When it looks like the queens will start hatching, in some cases the beekeepers stick them in a new hive to be loved and nourished by a mini-hive of worker bees and drones.

Look! This is what a little queen package, the final product. In this small box she is shipped off to all parts of Turkey. She will make a beekeeper very proud. From TEMA/Macahel Aricilik, she is sold for 40 TL a pop. But when you think of all the work that goes into her, she must be worth it ;)!

Posted on September 19, 2011, in Business, Culture, Environment, Pop Culture, The Bal and the Bees, Travel, Women and tagged , , , , , , , , . Bookmark the permalink. 6 Comments.

  1. Great photos. I think I prefer mating my queens the natural way, it seems a lot less work and at least the sacrificed drones hopefully get a brief moment of satisfaction!

    You say above that when the queen bee decides it’s time for a new queen she lays an egg in a queen cell. From the reading I’ve done in the past I got the impression that when supersedure/swarming occurs it is the workers who decide when a new queen is needed, in the case of supersedure as a result of an older or poorly mated queen’s declining lay rate and pheromone levels.They build the queen cell out round an ordinary worker egg or a young larvae if a suitable egg is unavailable. This makes it seem even more like the workers are in charge.

    • Emily – you are right! It can be the queen, but actually mostly the workers that make the decision…and just like you say, if the workers are in charge, why oh why do we talk about super powerful women in the work place as queen bees?!!

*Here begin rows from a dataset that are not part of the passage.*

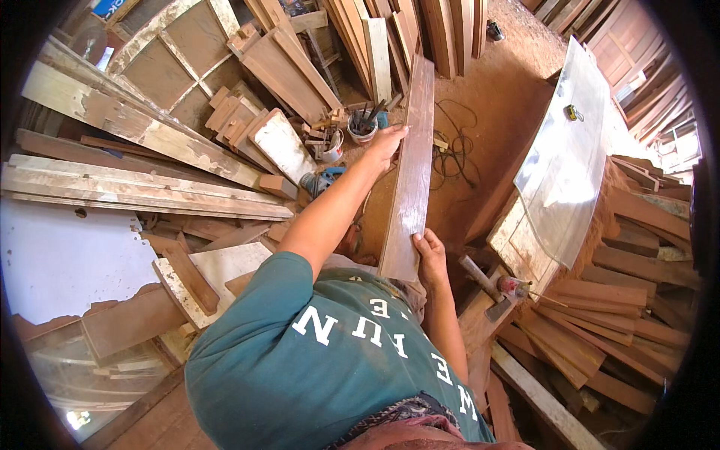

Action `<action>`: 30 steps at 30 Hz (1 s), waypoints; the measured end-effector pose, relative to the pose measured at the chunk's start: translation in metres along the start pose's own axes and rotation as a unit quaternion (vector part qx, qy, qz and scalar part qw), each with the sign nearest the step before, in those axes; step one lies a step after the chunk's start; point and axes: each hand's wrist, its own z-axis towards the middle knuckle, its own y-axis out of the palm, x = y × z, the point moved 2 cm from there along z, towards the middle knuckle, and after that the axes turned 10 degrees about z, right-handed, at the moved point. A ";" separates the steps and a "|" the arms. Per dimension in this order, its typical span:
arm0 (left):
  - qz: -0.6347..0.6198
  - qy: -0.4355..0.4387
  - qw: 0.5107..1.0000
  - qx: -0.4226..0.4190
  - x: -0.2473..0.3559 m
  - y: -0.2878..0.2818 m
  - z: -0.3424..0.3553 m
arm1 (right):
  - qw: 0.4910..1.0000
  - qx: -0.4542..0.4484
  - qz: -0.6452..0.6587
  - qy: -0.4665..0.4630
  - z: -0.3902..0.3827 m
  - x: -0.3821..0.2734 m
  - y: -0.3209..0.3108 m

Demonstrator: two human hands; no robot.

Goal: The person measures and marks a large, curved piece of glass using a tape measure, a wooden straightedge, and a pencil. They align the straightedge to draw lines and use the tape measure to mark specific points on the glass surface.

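Observation:
A long, flat brown wooden board is held out in front of my body, its far end pointing away from me. My left hand grips its left edge toward the far part, arm stretched out. Close to my waist, my right hand grips the near right edge, with the thumb on the top face. The fingers beneath the board are partly hidden. Light shines off the board's near half. Right of my right hand, a hammer lies on a wooden surface beside a small reddish container.
A clear curved sheet with a tape measure on it lies at the right. Wood offcuts are piled below it. Buckets of tools, a blue power tool and a coiled cable sit on the dusty floor.

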 end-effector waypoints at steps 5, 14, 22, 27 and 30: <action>-0.099 -0.074 0.991 -0.043 -0.030 0.009 -0.006 | 0.999 0.026 -0.016 0.010 -0.001 -0.039 0.006; -0.056 -0.078 0.995 -0.037 -0.015 -0.005 0.066 | 0.999 0.033 -0.006 0.020 0.061 -0.079 0.015; 0.029 -0.183 0.982 0.038 -0.001 0.062 0.162 | 0.979 0.070 -0.191 0.028 0.160 -0.159 -0.007; 0.342 -0.143 0.924 0.094 0.006 0.105 0.246 | 0.991 0.057 -0.079 -0.089 0.226 -0.229 -0.005; 0.059 -0.205 0.975 0.060 0.019 0.131 0.271 | 0.984 0.006 -0.147 -0.101 0.247 -0.277 -0.012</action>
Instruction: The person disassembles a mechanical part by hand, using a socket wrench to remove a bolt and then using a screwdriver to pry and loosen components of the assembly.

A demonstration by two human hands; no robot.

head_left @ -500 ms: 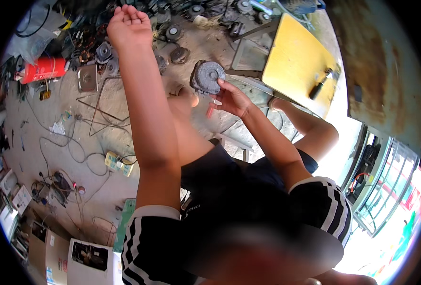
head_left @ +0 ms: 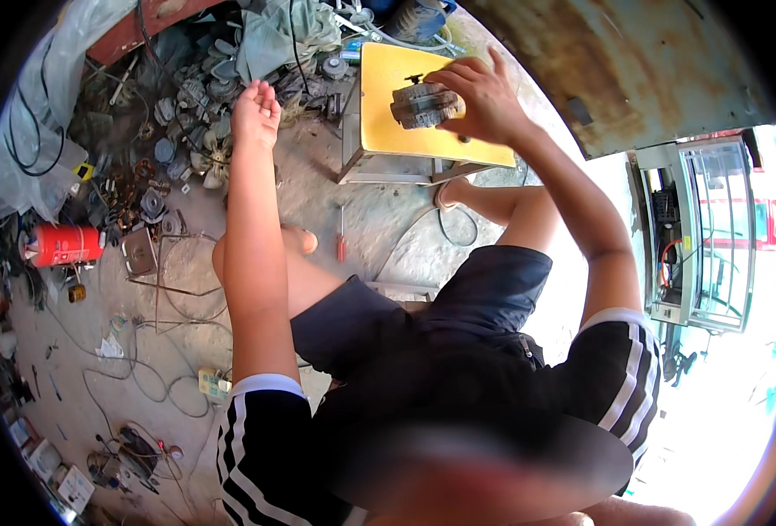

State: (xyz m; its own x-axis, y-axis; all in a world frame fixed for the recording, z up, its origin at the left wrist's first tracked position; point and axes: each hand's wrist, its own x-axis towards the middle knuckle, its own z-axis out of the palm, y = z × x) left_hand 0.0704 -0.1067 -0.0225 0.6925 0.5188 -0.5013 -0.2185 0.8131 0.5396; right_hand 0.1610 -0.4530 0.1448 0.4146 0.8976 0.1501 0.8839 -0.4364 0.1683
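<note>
In my right hand is a round, grey, dirty metal part, like a small electric motor, gripped at its right side by thumb and fingers. It is over the yellow tabletop of a small low table; I cannot tell whether it touches. A small black piece shows at its upper edge; what it belongs to is hidden. My left hand reaches forward over the floor, palm up, with loosely curled fingers and nothing visible in it. Nearest to it is a heap of old metal parts.
A screwdriver with a red handle lies on the floor between my feet. Cables and a power strip lie to the left, below a red cylinder. A rusty metal panel stands at the far right.
My right hand has carried the grey motor part from above the floor to the yellow tabletop and turned it edge-on. My left hand stays empty. The head view has shifted.
</note>
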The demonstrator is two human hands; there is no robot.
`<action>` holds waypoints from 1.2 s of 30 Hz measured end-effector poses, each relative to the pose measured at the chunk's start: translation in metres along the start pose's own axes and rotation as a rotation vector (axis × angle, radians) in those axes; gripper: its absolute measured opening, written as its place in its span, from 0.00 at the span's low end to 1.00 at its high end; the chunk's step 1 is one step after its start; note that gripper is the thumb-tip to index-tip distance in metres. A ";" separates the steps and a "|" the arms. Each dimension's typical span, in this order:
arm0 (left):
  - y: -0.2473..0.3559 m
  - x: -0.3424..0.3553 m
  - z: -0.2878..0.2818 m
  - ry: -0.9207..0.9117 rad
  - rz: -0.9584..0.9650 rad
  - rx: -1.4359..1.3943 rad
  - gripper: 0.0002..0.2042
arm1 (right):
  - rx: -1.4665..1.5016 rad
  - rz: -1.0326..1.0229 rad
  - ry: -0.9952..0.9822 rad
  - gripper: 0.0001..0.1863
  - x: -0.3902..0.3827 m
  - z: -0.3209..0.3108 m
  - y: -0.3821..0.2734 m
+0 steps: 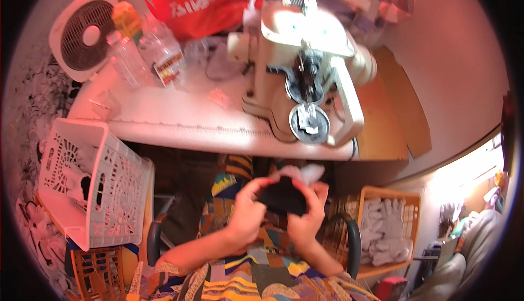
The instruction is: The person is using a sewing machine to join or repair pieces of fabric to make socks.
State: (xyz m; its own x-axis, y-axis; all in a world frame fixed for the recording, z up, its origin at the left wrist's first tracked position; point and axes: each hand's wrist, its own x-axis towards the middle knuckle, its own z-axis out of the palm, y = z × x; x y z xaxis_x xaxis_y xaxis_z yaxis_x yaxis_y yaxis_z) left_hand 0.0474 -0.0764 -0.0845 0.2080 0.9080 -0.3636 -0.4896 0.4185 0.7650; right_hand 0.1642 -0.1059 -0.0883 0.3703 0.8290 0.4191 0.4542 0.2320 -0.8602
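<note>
Above my lap, just off the near edge of the table, a small black fabric piece is stretched between my two hands. My left hand grips its left side, with the thumb on the near face. On the opposite side my right hand pinches it in the same way. A pale, blurred soft part sticks out beyond the fabric by my right fingers; whether it belongs to the same piece I cannot tell. Past my hands, a cream sewing machine with two round discs stands on the table, its lamp lit.
A white plastic crate stands at the left, near a box fan and clear bottles. At the right, an orange basket holds grey-white gloves. A red bag and cardboard flank the machine on the white table.
</note>
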 end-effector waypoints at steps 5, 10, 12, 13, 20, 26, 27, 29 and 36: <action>0.015 -0.007 -0.017 -0.219 -0.116 -0.239 0.11 | 0.099 0.009 -0.051 0.22 0.016 -0.004 0.005; 0.035 0.001 -0.021 -0.444 -0.350 -0.248 0.15 | 1.177 0.988 -0.401 0.18 0.017 -0.020 0.017; 0.022 0.005 -0.032 -0.402 -0.358 -0.292 0.16 | 1.260 1.000 -0.421 0.18 0.011 -0.020 0.018; 0.019 0.007 -0.034 -0.391 -0.358 -0.312 0.16 | 1.268 1.022 -0.396 0.18 0.010 -0.016 0.021; 0.045 0.000 -0.043 -0.587 0.176 0.518 0.14 | 1.062 0.604 -0.574 0.11 0.013 -0.033 0.037; 0.037 -0.009 -0.025 0.018 1.383 1.364 0.18 | 0.134 -0.118 -0.163 0.19 0.007 -0.029 0.011; 0.033 -0.013 -0.025 -0.035 1.342 1.446 0.16 | -0.001 -0.280 -0.092 0.20 0.006 -0.030 0.006; 0.029 -0.020 -0.014 -0.203 1.221 1.516 0.14 | -0.212 -0.568 0.049 0.24 0.000 -0.031 0.006; 0.029 -0.018 -0.012 -0.130 0.990 1.132 0.11 | 0.444 -0.131 -0.563 0.28 0.007 -0.056 -0.032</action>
State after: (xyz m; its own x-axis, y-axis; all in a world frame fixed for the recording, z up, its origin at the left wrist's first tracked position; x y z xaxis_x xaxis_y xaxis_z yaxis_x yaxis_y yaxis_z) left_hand 0.0194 -0.0805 -0.0619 0.2955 0.7937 0.5317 0.4066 -0.6081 0.6818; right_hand 0.1980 -0.1363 -0.0417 -0.1919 0.8887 0.4164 0.0507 0.4327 -0.9001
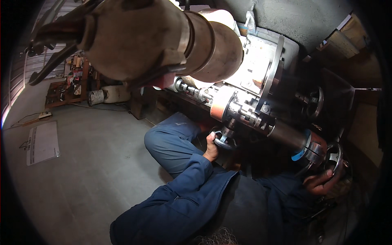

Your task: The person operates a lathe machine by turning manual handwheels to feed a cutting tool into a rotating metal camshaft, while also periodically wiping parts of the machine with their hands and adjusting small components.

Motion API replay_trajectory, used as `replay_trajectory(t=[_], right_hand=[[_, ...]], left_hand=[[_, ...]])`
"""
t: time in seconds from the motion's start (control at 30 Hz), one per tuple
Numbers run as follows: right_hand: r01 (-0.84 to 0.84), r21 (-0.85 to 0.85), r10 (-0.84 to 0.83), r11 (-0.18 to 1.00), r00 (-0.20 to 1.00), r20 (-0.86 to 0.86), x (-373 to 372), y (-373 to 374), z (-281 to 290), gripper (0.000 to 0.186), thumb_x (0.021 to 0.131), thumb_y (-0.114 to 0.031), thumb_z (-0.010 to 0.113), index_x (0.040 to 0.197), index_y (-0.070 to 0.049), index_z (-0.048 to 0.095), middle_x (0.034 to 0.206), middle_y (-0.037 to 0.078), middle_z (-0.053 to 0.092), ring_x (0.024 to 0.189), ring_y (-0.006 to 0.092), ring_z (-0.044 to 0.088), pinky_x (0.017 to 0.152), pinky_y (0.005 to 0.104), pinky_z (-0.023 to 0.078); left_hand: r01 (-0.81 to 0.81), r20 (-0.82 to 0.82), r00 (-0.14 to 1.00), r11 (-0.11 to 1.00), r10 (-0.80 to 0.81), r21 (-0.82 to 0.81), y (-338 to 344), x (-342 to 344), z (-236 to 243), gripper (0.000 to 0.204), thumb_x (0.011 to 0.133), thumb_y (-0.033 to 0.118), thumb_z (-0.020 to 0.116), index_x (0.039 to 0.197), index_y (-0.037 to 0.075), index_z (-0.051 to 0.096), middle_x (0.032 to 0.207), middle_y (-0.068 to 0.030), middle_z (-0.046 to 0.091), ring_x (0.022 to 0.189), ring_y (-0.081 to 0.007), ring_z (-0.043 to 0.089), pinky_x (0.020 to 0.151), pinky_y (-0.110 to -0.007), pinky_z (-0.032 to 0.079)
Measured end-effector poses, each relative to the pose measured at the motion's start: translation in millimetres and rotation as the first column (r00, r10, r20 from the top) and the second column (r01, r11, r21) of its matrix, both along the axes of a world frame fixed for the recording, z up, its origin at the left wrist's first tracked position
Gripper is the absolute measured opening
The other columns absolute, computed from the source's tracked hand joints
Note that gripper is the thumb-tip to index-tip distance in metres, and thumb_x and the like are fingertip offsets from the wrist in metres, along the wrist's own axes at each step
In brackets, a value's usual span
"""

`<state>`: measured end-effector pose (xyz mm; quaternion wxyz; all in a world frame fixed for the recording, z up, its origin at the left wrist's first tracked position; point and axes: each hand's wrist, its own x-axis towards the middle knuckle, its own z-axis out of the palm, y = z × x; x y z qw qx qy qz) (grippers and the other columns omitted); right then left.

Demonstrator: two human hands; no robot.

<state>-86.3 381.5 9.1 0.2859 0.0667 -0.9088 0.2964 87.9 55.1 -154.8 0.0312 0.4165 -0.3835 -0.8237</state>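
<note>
workshop floor (94, 163), left hand (211, 150) gripping handwheel (224, 139), right hand (322, 181) gripping wheel (335, 157)

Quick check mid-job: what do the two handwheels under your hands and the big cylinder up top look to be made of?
Small handwheel under the left hand: bare metal, probably steel, with bright glints on the rim. Handwheel gripped by the right hand: also metal, its rim polished and shiny. Big cylinder: looks like metal, dull brownish, smooth with a soft sheen; rust, coating or lighting cannot be told apart.

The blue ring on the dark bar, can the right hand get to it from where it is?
Probably yes. The right hand grips the round handwheel just beside the blue ring, and nothing visible lies between them, though it would have to let go of the wheel first.
</note>
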Motion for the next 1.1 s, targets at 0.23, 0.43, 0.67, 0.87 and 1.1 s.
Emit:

      Thank you for your visit and post :)! You got to keep me in check, most of the time I write my posts, like I said, from some crowded bus, noisy cafe, or friend’s kitchen, usually at an ungodly hour and without much sleep. So your input is highly appreciated!

      Go forth and inspire!

  2. Amazing! Thanks for the education…
    I think I’d like some bee milk for breakfast!

  3. I pay a visit every day some web sites and information sites to read posts,
    however this blog gives feature based articles.